About this exercise: Make an exact transcription of the data below.

Stored data:
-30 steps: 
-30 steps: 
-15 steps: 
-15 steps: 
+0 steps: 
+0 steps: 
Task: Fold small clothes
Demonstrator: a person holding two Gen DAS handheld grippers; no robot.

Solution below:
-30 steps: 
-30 steps: 
-15 steps: 
-15 steps: 
+0 steps: 
+0 steps: 
Task: Fold small clothes
Demonstrator: a person holding two Gen DAS handheld grippers; no robot.

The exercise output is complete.